# What is expected
Return every entry exactly as written.

# Data
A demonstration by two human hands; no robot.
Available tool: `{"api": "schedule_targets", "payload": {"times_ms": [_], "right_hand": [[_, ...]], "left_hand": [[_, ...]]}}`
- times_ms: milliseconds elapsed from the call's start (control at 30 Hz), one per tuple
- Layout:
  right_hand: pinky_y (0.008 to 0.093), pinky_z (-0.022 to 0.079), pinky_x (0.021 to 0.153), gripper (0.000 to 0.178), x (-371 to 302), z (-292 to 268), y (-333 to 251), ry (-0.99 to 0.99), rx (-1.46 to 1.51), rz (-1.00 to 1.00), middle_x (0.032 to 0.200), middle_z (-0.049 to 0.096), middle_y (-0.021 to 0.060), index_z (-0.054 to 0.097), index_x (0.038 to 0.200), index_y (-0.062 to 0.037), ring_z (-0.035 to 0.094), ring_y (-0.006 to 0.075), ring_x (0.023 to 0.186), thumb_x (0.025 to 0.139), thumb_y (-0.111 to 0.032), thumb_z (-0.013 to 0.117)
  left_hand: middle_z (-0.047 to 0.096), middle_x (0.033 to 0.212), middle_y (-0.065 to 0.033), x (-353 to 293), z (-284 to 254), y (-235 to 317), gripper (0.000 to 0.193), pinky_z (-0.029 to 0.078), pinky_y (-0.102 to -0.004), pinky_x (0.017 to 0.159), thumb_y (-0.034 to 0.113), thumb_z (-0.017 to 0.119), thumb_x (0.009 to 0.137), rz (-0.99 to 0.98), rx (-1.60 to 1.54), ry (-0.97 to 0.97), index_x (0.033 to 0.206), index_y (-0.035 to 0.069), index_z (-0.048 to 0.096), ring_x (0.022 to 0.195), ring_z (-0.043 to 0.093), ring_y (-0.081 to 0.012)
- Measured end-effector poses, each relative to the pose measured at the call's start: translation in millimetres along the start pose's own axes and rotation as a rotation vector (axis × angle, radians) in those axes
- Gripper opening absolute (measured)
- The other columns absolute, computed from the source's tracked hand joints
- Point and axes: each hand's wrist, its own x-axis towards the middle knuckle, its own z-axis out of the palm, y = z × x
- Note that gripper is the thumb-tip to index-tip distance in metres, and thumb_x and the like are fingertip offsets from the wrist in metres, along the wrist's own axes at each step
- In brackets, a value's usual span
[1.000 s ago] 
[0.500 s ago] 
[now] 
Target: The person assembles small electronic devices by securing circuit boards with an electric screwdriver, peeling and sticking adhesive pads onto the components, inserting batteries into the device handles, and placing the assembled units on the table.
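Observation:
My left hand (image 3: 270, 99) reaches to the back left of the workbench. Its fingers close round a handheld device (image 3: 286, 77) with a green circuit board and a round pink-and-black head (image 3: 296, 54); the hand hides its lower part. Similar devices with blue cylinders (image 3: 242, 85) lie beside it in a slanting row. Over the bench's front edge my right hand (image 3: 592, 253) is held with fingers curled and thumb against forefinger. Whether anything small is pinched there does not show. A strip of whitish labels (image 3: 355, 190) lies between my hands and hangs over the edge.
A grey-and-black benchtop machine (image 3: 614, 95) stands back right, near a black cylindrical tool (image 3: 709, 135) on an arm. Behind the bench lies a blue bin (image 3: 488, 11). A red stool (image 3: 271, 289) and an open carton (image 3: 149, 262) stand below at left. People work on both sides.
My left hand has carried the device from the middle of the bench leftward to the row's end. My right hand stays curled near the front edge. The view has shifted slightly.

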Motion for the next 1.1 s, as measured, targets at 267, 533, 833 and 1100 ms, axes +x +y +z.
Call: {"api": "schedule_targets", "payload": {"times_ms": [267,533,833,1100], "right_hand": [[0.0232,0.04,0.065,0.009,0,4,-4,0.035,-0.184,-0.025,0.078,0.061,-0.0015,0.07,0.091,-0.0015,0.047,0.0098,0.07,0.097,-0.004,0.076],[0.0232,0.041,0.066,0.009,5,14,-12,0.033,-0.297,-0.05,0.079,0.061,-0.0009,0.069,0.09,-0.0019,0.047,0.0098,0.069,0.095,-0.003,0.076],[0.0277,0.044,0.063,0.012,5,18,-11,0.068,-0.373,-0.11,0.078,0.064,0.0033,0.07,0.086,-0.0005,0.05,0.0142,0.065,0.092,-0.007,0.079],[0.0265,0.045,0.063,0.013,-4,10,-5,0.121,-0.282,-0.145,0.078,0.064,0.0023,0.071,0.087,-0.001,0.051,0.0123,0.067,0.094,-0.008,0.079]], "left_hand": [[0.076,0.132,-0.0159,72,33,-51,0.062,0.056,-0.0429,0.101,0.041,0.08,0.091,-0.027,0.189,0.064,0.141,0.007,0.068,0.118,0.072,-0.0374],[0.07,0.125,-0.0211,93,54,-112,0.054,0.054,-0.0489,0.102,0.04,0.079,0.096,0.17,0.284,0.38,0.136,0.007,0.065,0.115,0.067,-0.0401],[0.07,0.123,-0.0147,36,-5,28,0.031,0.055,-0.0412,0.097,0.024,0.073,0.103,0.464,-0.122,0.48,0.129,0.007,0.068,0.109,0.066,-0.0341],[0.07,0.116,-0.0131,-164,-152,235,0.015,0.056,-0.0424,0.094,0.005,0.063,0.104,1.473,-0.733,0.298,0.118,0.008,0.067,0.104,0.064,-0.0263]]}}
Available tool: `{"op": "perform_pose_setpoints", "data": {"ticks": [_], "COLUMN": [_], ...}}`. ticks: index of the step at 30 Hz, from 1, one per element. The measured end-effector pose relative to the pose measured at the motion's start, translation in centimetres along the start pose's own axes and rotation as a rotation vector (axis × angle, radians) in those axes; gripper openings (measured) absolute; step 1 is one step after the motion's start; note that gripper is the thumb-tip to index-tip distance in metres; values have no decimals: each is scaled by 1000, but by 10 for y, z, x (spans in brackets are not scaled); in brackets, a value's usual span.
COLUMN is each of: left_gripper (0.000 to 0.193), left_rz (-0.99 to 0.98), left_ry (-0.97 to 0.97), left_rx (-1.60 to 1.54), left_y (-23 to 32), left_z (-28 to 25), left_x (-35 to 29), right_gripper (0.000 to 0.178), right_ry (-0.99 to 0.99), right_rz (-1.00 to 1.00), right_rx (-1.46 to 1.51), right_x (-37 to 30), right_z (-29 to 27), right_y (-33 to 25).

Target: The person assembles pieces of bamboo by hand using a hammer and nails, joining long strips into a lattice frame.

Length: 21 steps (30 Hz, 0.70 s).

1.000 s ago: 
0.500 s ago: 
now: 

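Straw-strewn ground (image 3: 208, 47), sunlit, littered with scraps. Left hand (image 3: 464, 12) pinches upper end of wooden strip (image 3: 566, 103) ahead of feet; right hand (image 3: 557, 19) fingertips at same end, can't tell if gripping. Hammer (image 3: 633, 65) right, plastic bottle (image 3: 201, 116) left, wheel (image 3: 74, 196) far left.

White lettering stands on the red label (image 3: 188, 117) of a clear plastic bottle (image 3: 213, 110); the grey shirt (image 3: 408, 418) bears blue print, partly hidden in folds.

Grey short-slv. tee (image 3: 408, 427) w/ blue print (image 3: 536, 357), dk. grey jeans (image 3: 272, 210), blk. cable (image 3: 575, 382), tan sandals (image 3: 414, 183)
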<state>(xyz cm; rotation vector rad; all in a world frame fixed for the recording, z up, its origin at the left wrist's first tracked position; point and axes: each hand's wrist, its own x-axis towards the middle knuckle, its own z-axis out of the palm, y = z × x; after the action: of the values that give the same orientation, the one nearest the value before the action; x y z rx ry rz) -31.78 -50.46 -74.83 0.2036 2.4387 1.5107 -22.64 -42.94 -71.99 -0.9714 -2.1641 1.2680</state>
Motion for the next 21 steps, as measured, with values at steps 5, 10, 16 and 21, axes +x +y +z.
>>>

# Response for this exercise
A demonstration by two human hands; no robot.
Available tool: `{"api": "schedule_targets", "payload": {"times_ms": [_], "right_hand": [[_, ...]], "left_hand": [[_, ...]]}}`
- times_ms: milliseconds elapsed from the call's start (control at 30 Hz), one per tuple
- Layout:
  right_hand: pinky_y (0.008 to 0.093), pinky_z (-0.022 to 0.079), pinky_x (0.021 to 0.153), gripper (0.000 to 0.178), x (-371 to 302), z (-292 to 268), y (-333 to 251), ry (-0.99 to 0.99), rx (-1.46 to 1.51), rz (-1.00 to 1.00), middle_x (0.032 to 0.200), middle_z (-0.049 to 0.096), middle_y (-0.021 to 0.060), index_z (-0.054 to 0.097), index_x (0.038 to 0.200), index_y (-0.062 to 0.037), ring_z (-0.035 to 0.094), ring_y (-0.006 to 0.075), ring_x (0.023 to 0.186), thumb_x (0.025 to 0.139), thumb_y (-0.111 to 0.032), thumb_z (-0.013 to 0.117)
  left_hand: middle_z (-0.047 to 0.096), middle_x (0.033 to 0.212), middle_y (-0.065 to 0.033), x (-353 to 293), z (-284 to 254), y (-235 to 317), gripper (0.000 to 0.193), pinky_z (-0.029 to 0.078), pinky_y (-0.102 to -0.004), pinky_x (0.017 to 0.159), thumb_y (-0.034 to 0.113), thumb_z (-0.017 to 0.119), thumb_x (0.009 to 0.137), rz (-0.99 to 0.98), rx (-1.60 to 1.54), ry (-0.97 to 0.97), index_x (0.033 to 0.206), index_y (-0.035 to 0.069), index_z (-0.048 to 0.096), ring_x (0.022 to 0.195), ring_z (-0.043 to 0.093), ring_y (-0.081 to 0.012)
- Measured end-effector poses, each relative to the pose measured at the call's start: translation in millimetres along the start pose's own axes and rotation as a rotation vector (axis × angle, radians) in those axes
- Gripper opening absolute (measured)
- The other columns absolute, computed from the source's tracked hand joints
- Point and axes: each hand's wrist, its own x-axis towards the middle knuckle, its own z-axis out of the palm, y = z × x
- Note that gripper is the thumb-tip to index-tip distance in metres, and thumb_x and the like are fingertip offsets from the wrist in metres, along the wrist's own axes at each step
- In brackets, a value's usual span
[1.000 s ago] 
[0.500 s ago] 
[now] 
Target: The person assembles small electronic devices by securing circuit boards with an electric screwdriver, peeling and sticking adhesive pads onto the components, inserting batteries into the device handles, and placing the assembled units on the table.
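Observation:
My left hand (image 3: 270, 99) reaches to the back left of the workbench. Its fingers close round a handheld device (image 3: 286, 77) with a green circuit board and a round pink-and-black head (image 3: 296, 54); the hand hides its lower part. Similar devices with blue cylinders (image 3: 242, 85) lie beside it in a slanting row. Over the bench's front edge my right hand (image 3: 592, 253) is held with fingers curled and thumb against forefinger. Whether anything small is pinched there does not show. A strip of whitish labels (image 3: 355, 190) lies between my hands and hangs over the edge.
A grey-and-black benchtop machine (image 3: 614, 95) stands back right, near a black cylindrical tool (image 3: 709, 135) on an arm. Behind the bench lies a blue bin (image 3: 488, 11). A red stool (image 3: 271, 289) and an open carton (image 3: 149, 262) stand below at left. People work on both sides.
My left hand has carried the device from the middle of the bench leftward to the row's end. My right hand stays curled near the front edge. The view has shifted slightly.
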
Motion for the next 1.1 s, as measured, targets at 267, 533, 833 and 1100 ms, axes +x +y +z.
Call: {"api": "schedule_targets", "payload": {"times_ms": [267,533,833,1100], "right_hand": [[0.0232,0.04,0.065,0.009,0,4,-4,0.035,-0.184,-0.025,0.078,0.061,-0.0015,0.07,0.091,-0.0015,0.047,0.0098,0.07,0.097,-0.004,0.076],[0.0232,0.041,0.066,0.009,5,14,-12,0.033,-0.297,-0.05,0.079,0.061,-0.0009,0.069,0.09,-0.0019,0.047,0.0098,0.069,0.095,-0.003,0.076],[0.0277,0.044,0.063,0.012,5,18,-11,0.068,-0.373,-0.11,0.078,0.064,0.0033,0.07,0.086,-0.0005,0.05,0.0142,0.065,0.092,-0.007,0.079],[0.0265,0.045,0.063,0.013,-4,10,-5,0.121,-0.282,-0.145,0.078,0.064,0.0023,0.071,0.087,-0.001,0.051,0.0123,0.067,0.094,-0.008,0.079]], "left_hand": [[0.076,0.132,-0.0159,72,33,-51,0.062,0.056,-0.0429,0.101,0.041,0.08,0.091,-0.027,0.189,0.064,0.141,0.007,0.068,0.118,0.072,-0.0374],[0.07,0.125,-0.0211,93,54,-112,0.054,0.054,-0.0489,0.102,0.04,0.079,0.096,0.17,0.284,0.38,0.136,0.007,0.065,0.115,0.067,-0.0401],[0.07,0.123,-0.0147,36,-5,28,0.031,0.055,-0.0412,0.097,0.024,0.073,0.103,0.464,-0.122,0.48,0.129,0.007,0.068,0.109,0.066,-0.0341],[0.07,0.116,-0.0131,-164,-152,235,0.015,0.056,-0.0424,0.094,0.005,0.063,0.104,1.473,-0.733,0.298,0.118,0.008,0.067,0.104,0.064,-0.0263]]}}
Available tool: `{"op": "perform_pose_setpoints", "data": {"ticks": [_], "COLUMN": [_], ...}}`. ticks: index of the step at 30 Hz, from 1, one per element. The measured end-effector pose relative to the pose measured at the motion's start, translation in centimetres along the start pose's own axes and rotation as a rotation vector (axis × angle, radians) in those axes; gripper openings (measured) absolute; step 1 is one step after the motion's start; note that gripper is the thumb-tip to index-tip distance in metres; values have no decimals: each is scaled by 1000, but by 10 for y, z, x (spans in brackets are not scaled); in brackets, a value's usual span.
COLUMN is each of: left_gripper (0.000 to 0.193), left_rz (-0.99 to 0.98), left_ry (-0.97 to 0.97), left_rx (-1.60 to 1.54), left_y (-23 to 32), left_z (-28 to 25), left_x (-35 to 29), right_gripper (0.000 to 0.178), right_ry (-0.99 to 0.99), right_rz (-1.00 to 1.00), right_rx (-1.46 to 1.51), right_x (-37 to 30), right_z (-29 to 27), right_y (-33 to 25).

Target: The person assembles pieces of bamboo by hand using a hammer and nails, joining long strips into a lattice frame.

Length: 21 steps (30 Hz, 0.70 s).

1.000 s ago: 
0.500 s ago: 
now: 

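Straw-strewn ground (image 3: 208, 47), sunlit, littered with scraps. Left hand (image 3: 464, 12) pinches upper end of wooden strip (image 3: 566, 103) ahead of feet; right hand (image 3: 557, 19) fingertips at same end, can't tell if gripping. Hammer (image 3: 633, 65) right, plastic bottle (image 3: 201, 116) left, wheel (image 3: 74, 196) far left.

White lettering stands on the red label (image 3: 188, 117) of a clear plastic bottle (image 3: 213, 110); the grey shirt (image 3: 408, 418) bears blue print, partly hidden in folds.

Grey short-slv. tee (image 3: 408, 427) w/ blue print (image 3: 536, 357), dk. grey jeans (image 3: 272, 210), blk. cable (image 3: 575, 382), tan sandals (image 3: 414, 183)
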<state>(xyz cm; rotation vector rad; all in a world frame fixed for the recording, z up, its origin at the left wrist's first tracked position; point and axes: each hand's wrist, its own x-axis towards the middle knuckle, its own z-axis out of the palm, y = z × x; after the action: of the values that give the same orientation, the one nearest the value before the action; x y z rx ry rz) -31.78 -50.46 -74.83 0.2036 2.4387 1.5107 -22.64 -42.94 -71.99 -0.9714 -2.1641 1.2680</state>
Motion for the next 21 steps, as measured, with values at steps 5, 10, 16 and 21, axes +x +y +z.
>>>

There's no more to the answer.